Jacksonville plays inspired football, urged on by the words of Del Rio. Byron Leftwich throws two touchdowns, and Fred Taylor rushes for 100 yards.
The Jags hand the Bengals their first defeat, 23-16.
Pittsburgh @ San Diego
"It's about time they put me back on Monday Night Football," says super-Charger LaDainian Tomlinson. "I'm the best player in the NFL. Just ask the Patriots. And the Chargers and I are rolling."
Indeed, the Chargers are the hottest 2-2 team in football, fresh off a huge 41-17 road win over the Patriots. L.T. rushed for 134 yards against the Pats, with two TDs, and he leads the NFL in rushing touchdowns with eight.
"Hey, the Steelers and my Chargers have a common opponent," says San Diego coach Marty Schottenheimer. "The Patriots. We beat them 41-17. The Steelers lost to them 23-20. By my calculations, we should whip the Steelers 64-3."
"Suffering succotash," says Bill Cowher. "I'm in a quandary."
What, Bill? Jerome Bettis and Duce Staley are healthy now, and, with Willie Parker the starter, you can't decide how much playing time to give Bettis and Staley?
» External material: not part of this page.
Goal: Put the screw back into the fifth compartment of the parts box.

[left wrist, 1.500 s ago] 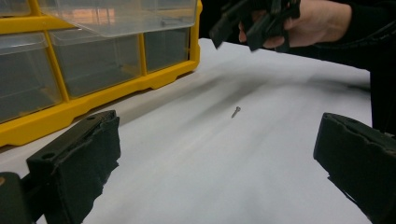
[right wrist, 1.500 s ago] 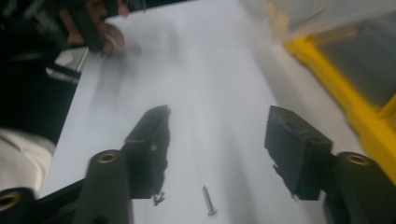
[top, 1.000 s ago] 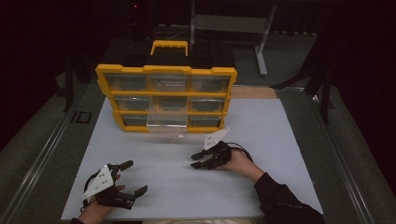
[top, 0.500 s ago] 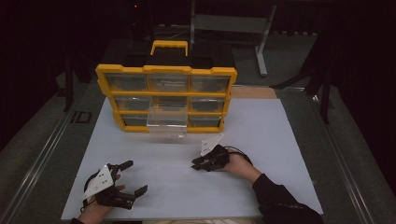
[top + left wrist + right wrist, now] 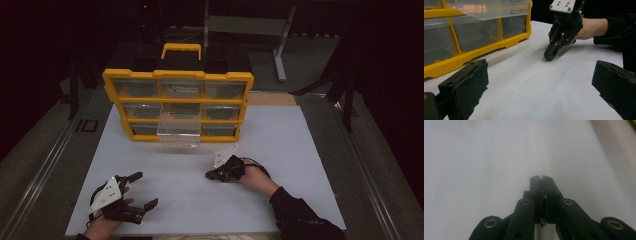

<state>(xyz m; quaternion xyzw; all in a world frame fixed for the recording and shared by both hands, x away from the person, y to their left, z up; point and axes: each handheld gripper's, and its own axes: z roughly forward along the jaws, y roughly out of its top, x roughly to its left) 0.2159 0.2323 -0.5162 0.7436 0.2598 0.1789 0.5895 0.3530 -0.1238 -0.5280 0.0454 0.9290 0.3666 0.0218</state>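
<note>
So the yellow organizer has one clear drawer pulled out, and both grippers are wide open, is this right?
Not quite. The drawer of the yellow organizer is pulled out and the left gripper is wide open, but the right gripper is shut, as the right gripper view shows.

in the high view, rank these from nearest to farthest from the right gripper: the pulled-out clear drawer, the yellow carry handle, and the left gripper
From the right gripper:
1. Pulled-out clear drawer, just beyond it, jutting from the organizer's front.
2. Left gripper, across the table toward the near left corner.
3. Yellow carry handle, on top of the organizer at the back.
</note>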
"Huh? Yeah, I guess I do have decisions to make," says Cowher. "But the quandary I was referring to was the pronunciation of the Chargers' stadium, Qu ... Qua ... Qual ... Oh, I give up!"
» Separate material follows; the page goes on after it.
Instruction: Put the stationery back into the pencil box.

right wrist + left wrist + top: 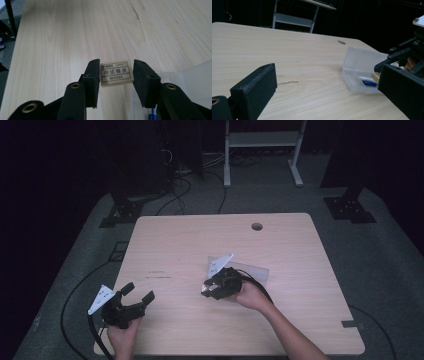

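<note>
While the right gripper (pixel 116 77) is clamping a cream rectangular eraser (pixel 116 72) between its two black jaws, it is holding that eraser above the pale wooden worktop (pixel 280 245), just beside the clear plastic box (pixel 358 61) lying open there. A blue-and-white cylindrical item (pixel 369 81) is lying inside the box's lower tray. Printed on the eraser's label are "M&G", Chinese characters and "4B". Near the worktop's front left corner, the left gripper (pixel 136 296) is standing released, jaws spread with nothing between them.
</note>
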Demonstrator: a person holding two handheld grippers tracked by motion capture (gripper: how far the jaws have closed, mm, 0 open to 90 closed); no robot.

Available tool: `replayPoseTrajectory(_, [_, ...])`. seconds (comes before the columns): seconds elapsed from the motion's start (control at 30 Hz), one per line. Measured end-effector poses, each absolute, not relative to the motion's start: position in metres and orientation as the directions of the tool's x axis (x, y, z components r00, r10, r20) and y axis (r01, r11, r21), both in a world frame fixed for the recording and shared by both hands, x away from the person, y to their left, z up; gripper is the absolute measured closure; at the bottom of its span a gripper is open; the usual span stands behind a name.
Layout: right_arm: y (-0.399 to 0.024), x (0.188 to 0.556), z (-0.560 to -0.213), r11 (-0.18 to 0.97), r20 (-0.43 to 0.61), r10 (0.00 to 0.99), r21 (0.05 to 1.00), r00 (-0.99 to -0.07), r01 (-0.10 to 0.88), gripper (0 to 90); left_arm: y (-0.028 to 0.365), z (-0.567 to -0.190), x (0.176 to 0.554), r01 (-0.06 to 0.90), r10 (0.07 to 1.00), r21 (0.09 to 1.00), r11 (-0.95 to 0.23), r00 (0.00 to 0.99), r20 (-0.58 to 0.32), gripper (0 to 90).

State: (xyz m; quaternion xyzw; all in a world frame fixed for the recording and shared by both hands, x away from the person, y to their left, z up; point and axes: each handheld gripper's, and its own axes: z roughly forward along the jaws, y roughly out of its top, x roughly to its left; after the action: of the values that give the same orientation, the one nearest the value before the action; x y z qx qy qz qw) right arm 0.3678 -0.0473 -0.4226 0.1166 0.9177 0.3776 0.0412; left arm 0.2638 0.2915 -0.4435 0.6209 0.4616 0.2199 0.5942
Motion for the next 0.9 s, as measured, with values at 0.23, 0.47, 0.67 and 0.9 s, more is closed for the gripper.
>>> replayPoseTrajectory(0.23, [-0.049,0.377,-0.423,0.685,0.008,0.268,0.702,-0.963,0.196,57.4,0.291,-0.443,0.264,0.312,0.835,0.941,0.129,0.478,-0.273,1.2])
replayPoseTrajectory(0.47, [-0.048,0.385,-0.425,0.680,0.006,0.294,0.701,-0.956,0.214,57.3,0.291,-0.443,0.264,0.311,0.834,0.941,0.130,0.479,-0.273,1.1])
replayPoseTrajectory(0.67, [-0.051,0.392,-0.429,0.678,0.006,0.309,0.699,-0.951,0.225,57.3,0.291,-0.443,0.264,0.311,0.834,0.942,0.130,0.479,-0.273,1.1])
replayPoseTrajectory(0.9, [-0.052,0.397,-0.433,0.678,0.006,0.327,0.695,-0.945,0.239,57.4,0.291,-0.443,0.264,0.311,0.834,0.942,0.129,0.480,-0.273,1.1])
It's "Qualcomm," Bill. I know your lower jaw sometimes gets in the way of words, but if you can say "quandary," you can say "Qualcomm." Go ahead, try it. Think of 200 yards rushing and a shutout.
"Qualcomm," says Cowher. "I did it!"
Monday night's game could have playoff implications down the road. The AFC West is wide open, so home victories are imperative to the Chargers' cause. With a win, the Steelers would keep pace with the North-leading Bengals. And should the Chargers and Steelers find themselves vying for a wildcard spot in December, this game could be the deciding factor.
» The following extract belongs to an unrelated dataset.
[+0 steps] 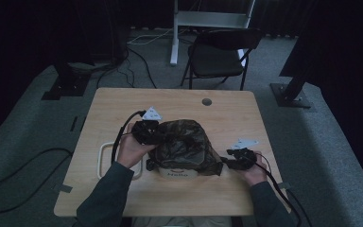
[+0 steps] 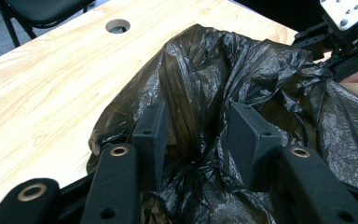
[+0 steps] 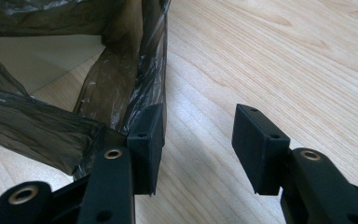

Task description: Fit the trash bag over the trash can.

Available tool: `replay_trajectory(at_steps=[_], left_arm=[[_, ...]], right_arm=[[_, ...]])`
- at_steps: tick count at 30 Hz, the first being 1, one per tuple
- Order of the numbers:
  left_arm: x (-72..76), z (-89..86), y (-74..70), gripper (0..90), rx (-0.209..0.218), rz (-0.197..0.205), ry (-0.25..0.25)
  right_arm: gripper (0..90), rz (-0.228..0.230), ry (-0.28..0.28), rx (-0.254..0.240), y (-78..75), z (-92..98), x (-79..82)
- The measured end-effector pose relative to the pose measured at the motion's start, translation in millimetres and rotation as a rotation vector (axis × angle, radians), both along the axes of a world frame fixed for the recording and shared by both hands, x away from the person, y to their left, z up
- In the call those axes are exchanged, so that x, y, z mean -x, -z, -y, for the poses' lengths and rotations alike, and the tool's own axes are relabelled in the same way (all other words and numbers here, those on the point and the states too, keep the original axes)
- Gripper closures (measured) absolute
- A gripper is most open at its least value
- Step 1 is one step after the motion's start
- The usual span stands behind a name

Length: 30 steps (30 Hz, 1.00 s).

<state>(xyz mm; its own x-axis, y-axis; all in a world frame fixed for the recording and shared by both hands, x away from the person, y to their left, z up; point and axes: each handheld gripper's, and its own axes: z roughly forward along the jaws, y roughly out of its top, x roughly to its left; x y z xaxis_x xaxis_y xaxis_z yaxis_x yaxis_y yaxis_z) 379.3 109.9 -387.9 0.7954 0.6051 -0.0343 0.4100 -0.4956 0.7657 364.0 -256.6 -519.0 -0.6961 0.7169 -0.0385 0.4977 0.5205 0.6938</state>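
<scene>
Bin liner, a dark, crinkled plastic bag, drapes over a small white wastebasket printed with "Hello" at the near middle of the wooden table, with a person's tools at either side of it. The left tool has its jaws spread, loose folds of film bunched between them but no pad visibly pressing; the right tool stands spread over bare wood, its left jaw touching the liner's edge and nothing between the jaws. Judged from this, neither tool has a firm hold, so the thin film could slide off the rim and collapse inward, or snag on a jaw's corner and tear if either hand pulls away. A sideways tug might also tip the light wastebasket. Through the translucent plastic in the right gripper view a pale wall shows; whether anything lies inside cannot be told. A white wire frame lies flat on the table beside the left hand.
</scene>
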Motion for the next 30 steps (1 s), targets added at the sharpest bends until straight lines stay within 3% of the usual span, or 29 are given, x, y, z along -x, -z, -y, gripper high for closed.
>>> replay_trajectory(at_steps=[14,20,26,30], left_arm=[[-5.7,10.1,6.1,58.3,-0.022,-0.007,0.020],[-7.3,12.3,7.8,58.3,-0.030,-0.012,0.022],[-7.9,13.4,9.3,58.3,-0.037,-0.013,0.020],[-9.0,15.6,11.5,58.3,-0.054,-0.017,0.022]], right_arm=[[52.8,-0.017,-0.031,0.034,6.3,-9.3,0.3],[53.0,0.029,-0.042,0.003,-5.1,-1.9,4.1],[53.6,0.062,-0.047,-0.091,-17.8,8.4,9.5],[53.7,0.068,-0.036,-0.097,-19.0,11.1,9.5]])
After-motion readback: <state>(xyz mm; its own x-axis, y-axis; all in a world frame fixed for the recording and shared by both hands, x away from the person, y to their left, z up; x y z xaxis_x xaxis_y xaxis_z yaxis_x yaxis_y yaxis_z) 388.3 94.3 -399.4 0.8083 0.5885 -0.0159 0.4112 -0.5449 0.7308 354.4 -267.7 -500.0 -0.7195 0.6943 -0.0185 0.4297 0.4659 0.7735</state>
Tomlinson cherishes this Monday night stage, and even though the Steelers commit to stopping L. T. on the ground, they can't stop the league's best pass-catching running back. Tomlinson catches a long TD pass from Drew Brees, and the San Diego defense holds the Steelers in check.
Chargers win, 24-21.
October 6, 2005
Robert H:
What is it with Detroit this week, beating up on 29 men that died in the line of duty?
RE: http://www.metrotimes.com/editorial/story.asp?id=8316
October 9, 2005
Billy D:
nice column, funny stuff
October 14, 2005
sam siegel:
hey wut happened with the chargers , it looks to me that they shut out LT, and the steelers kicked the chargers ass, ha ha, take that Marty shottenheimer, dont ever under estimate the power and defence of the pittsburgh steelers.